Observer
07.08.2016
'Big
Issue – Hinckley Point'
Fusion or fission, nuclear power is not the only reliable alternative to fossil fuel (Robin McKie 'If not nuclear power then what?'). Sunshine, wind and waves vary with the weather, but tides still rise and fall and the flow can be safely harnessed in and out.
With nuclear fission not yet in sight,
this simpler seapower could be a better bet than rejigged EPR at
Hinkley Point C. In his Aurumn budget last year, George Osborne
flagged up the prospect of a tidal lagoon power project in Swansea
bay, only to put it out for review when the price of oil and gas came
down..
This much we may already know. The
start-up cost for Swansea Bay stands at £1.3 billion as against £18
billion for Hinkley Point. The planned productive life of a lagoon is
more than 100 years compared with 60 years for Hinkley Point C.

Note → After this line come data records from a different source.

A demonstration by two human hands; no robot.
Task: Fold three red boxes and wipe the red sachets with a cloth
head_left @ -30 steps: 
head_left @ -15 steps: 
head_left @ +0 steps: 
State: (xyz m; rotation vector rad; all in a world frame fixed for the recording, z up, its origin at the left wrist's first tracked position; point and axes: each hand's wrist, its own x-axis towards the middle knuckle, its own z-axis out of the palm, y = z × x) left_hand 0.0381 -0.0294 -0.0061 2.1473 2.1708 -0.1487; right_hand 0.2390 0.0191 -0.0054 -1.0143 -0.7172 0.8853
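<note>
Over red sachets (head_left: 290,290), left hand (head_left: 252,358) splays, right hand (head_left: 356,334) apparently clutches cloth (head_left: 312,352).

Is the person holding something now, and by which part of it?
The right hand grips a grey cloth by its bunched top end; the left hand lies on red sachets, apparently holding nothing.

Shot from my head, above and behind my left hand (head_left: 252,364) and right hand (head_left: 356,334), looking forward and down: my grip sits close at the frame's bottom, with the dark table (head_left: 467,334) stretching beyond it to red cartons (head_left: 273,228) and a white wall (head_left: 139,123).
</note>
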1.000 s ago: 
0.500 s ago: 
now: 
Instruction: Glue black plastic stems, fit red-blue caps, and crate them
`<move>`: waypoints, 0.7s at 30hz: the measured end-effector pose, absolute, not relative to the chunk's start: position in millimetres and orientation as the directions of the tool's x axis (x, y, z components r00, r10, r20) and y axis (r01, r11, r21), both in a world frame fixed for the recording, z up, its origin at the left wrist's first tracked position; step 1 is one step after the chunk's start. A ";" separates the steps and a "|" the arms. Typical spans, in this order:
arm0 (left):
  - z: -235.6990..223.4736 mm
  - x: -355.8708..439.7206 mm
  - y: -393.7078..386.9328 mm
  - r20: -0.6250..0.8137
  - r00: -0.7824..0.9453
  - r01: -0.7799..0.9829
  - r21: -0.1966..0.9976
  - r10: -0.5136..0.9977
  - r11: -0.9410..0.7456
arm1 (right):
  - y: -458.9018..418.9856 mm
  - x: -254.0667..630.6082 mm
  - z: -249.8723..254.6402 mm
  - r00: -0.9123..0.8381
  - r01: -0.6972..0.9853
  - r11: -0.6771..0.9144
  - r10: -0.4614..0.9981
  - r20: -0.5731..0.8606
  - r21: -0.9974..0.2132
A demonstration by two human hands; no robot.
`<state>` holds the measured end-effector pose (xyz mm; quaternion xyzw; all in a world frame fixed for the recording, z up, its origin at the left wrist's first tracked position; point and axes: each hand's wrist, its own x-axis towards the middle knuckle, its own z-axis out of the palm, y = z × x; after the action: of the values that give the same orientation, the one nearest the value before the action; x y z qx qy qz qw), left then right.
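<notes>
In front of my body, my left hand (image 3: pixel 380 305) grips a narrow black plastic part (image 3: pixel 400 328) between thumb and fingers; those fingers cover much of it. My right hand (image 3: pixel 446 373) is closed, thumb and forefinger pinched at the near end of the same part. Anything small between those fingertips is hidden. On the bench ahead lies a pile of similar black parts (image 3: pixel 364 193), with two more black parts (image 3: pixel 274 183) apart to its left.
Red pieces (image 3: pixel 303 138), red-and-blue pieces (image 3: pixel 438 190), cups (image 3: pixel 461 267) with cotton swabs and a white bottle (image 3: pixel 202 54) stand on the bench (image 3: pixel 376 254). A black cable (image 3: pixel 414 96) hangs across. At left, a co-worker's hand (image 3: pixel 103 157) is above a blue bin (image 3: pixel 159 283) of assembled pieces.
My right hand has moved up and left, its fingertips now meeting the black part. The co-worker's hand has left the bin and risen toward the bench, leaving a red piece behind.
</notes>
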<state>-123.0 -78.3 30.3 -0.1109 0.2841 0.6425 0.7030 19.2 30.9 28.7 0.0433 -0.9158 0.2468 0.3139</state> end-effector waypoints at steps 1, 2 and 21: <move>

Over the years, with rising output from larger lagoons around the
coast, tidal input to the national grid could match Hinkley nuclear
in cost and quantity.
The modest Swansea Bay venture is set
to pilot a fleet of bigger enclosures with two-way turbine arrays to
harness an exceptional tidal range, extending from Welsh and British
coasts across the channel to France. The technology of lagoon-wall
dykes and low-speed turbines is relatively simple. Lagoons carry no
heavy overhang of radio-active waste and decommissioning. They are
most unlikely to blow up and In case of major breakdown the damage
would not be insupportable.
A government decision on funding for
Swansea Bay now awaits the outcome of an independent review later
this year. With luck and common sense, this could be ready in time
for Philip Hammond to give the go-ahead for this first tidal lagoon
in his first Autumn budget, opening the way to a wider raft of
private investment and jobs along a supply chain in waiting.Better
a Swansea sprat to catch an eco-friendly mackerel than a dubious
go-for-broke upstream in Somerset. With Swansea Bay as my back yard,
would say that, wouldn't I. Though it doesn't have to be either/or.